### [Work to be completed]
For every entry below, give an exact repeat and leave out the pictures.
[Extracted material]
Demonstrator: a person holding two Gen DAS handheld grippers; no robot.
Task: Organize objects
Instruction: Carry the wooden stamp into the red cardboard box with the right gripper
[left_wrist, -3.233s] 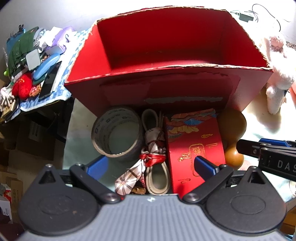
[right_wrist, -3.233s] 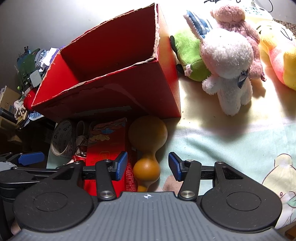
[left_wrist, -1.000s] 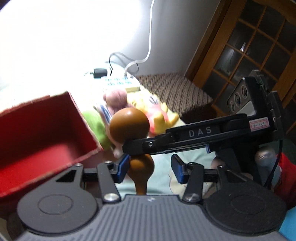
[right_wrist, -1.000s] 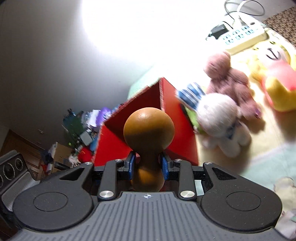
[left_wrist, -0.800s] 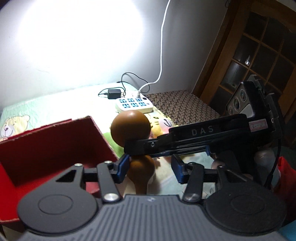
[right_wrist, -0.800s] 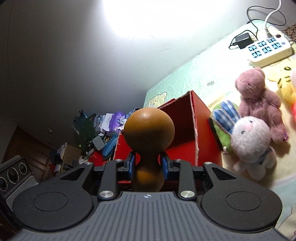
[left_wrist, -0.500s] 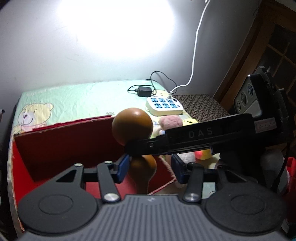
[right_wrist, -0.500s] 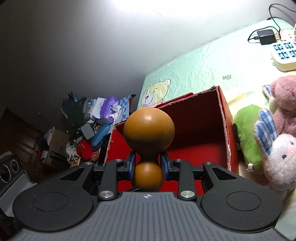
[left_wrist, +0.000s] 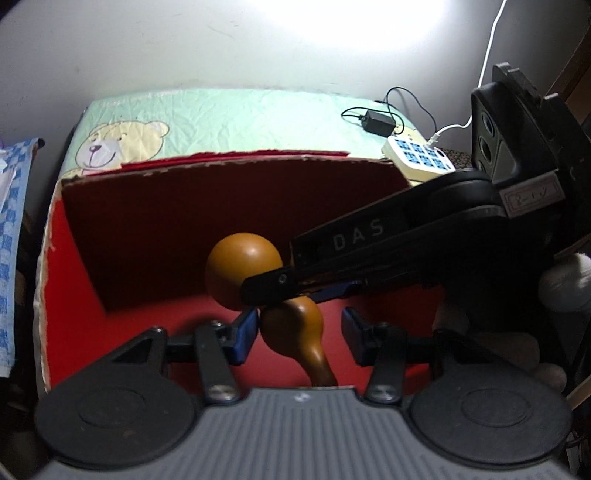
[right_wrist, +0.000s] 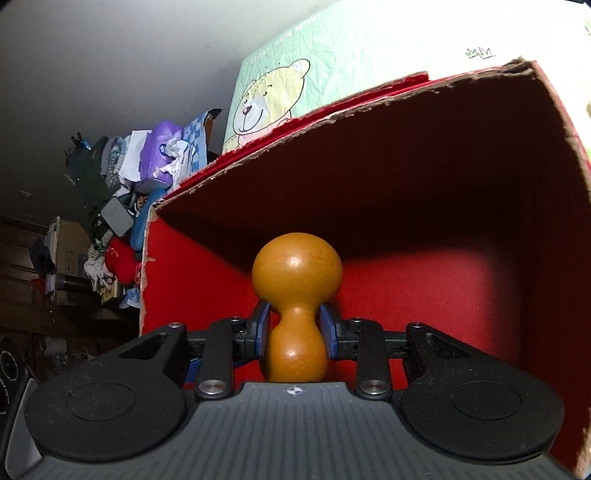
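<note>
A brown wooden gourd (right_wrist: 296, 269) hangs inside the open red cardboard box (right_wrist: 480, 184), big bulb forward. My right gripper (right_wrist: 295, 330) grips it at the narrow waist with blue pads on both sides, and its jaws are opening. In the left wrist view the right gripper (left_wrist: 291, 291) reaches in from the right, holding the gourd (left_wrist: 242, 273) over the red box (left_wrist: 221, 162) floor. My left gripper (left_wrist: 299, 332) is open; the gourd's small lobe sits between its fingers, close to the left pad (left_wrist: 246, 332), well clear of the right one.
The box stands on a pale green bear-print sheet (left_wrist: 221, 118). A power strip (left_wrist: 417, 158) and charger (left_wrist: 376, 123) lie behind it at the right. A white plush (left_wrist: 565, 284) is at the right edge. A heap of clutter (right_wrist: 147, 166) lies left of the box.
Both grippers swung from above the plush toys to over the red box and sank into it. The gourd stayed in the right gripper; the left gripper's jaws kept their width.
</note>
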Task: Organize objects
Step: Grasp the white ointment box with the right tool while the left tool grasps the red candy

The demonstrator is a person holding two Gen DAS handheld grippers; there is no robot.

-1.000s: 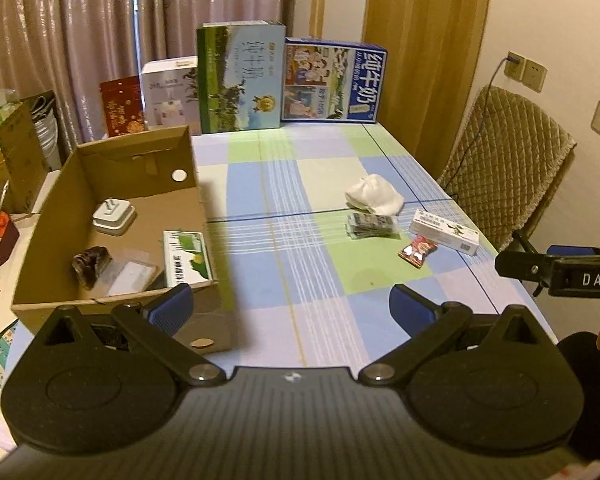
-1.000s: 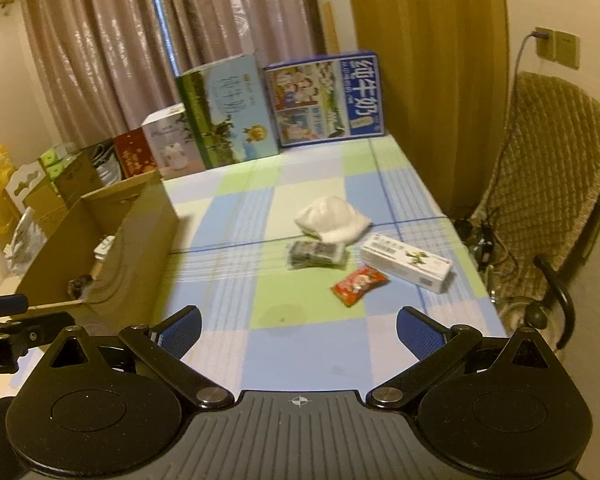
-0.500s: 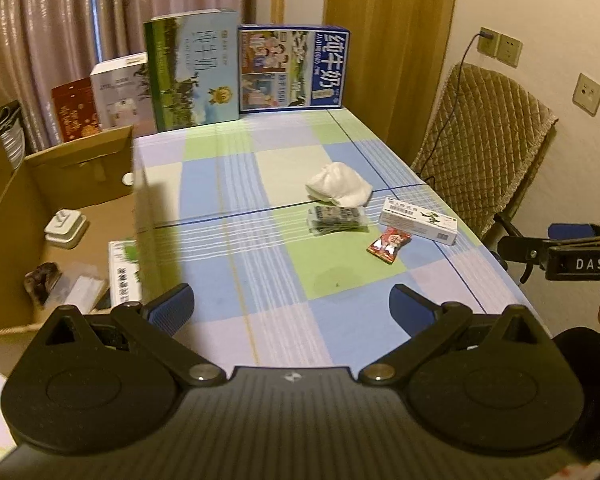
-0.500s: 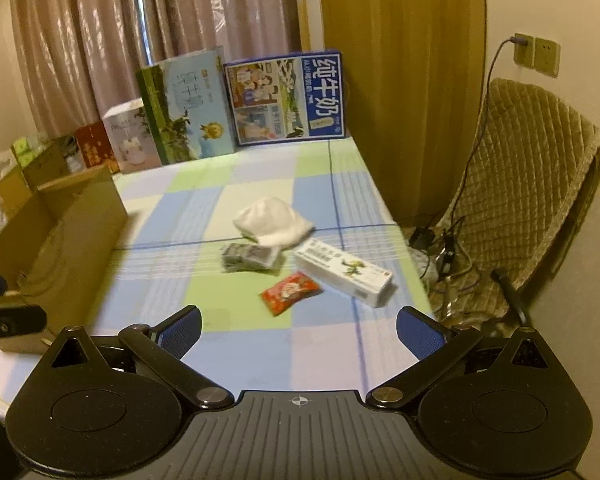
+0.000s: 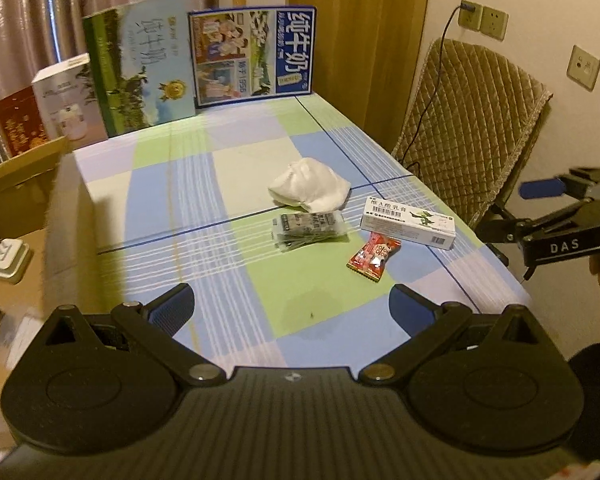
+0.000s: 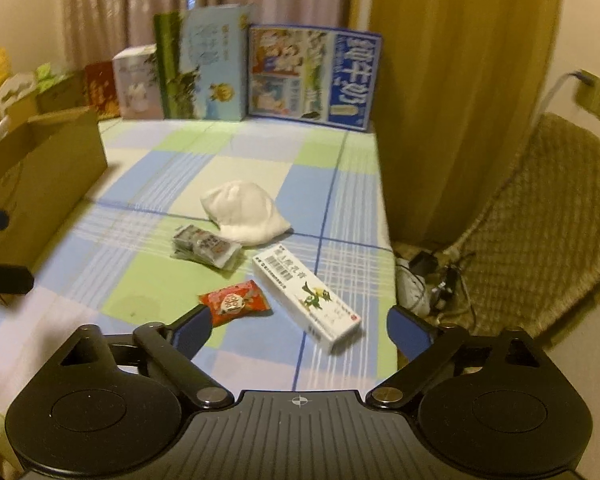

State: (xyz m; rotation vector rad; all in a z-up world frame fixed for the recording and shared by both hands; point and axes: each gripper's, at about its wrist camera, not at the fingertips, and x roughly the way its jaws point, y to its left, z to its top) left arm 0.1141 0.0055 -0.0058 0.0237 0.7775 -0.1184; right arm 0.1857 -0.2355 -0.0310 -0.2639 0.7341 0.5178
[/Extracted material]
### [Result]
Demonstrator: a person holding two Gen DAS handheld grippers; no robot.
Task: Organize objects
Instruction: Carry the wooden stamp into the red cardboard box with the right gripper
[left_wrist, -3.233s] 
[right_wrist, -3.233s] 
[left_wrist, -1.000s] 
[right_wrist, -1.000s] 
[left_wrist, -0.800s] 
[right_wrist, -0.800s] 
[left_wrist, -0.500s] 
[right_wrist, -0.500s] 
[left_wrist, +0.000s] 
[right_wrist, +0.000s] 
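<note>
A brown wooden gourd (right_wrist: 296, 269) hangs inside the open red cardboard box (right_wrist: 480, 184), big bulb forward. My right gripper (right_wrist: 295, 330) grips it at the narrow waist with blue pads on both sides, and its jaws are opening. In the left wrist view the right gripper (left_wrist: 291, 291) reaches in from the right, holding the gourd (left_wrist: 242, 273) over the red box (left_wrist: 221, 162) floor. My left gripper (left_wrist: 299, 332) is open; the gourd's small lobe sits between its fingers, close to the left pad (left_wrist: 246, 332), well clear of the right one.
The box stands on a pale green bear-print sheet (left_wrist: 221, 118). A power strip (left_wrist: 417, 158) and charger (left_wrist: 376, 123) lie behind it at the right. A white plush (left_wrist: 565, 284) is at the right edge. A heap of clutter (right_wrist: 147, 166) lies left of the box.
Both grippers swung from above the plush toys to over the red box and sank into it. The gourd stayed in the right gripper; the left gripper's jaws kept their width.
</note>
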Task: Organize objects
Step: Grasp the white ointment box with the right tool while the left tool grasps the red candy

The demonstrator is a person holding two Gen DAS handheld grippers; there is no robot.

-1.000s: 
-1.000s: 
-0.500s: 
-0.500s: 
+0.000s: 
+0.000s: 

State: (xyz m; rotation vector rad; all in a z-up world frame fixed for the recording and shared by both hands; point and axes: each gripper's, at about its wrist camera, not at the fingertips, and x roughly the way its jaws point, y to its left, z to its top) left arm 0.1141 0.0055 -0.0058 0.0237 0.7775 -0.1184; right arm 0.1857 -0.2355 -0.0310 -0.2639 0.7341 0.5178

No more work is needed for this exercise.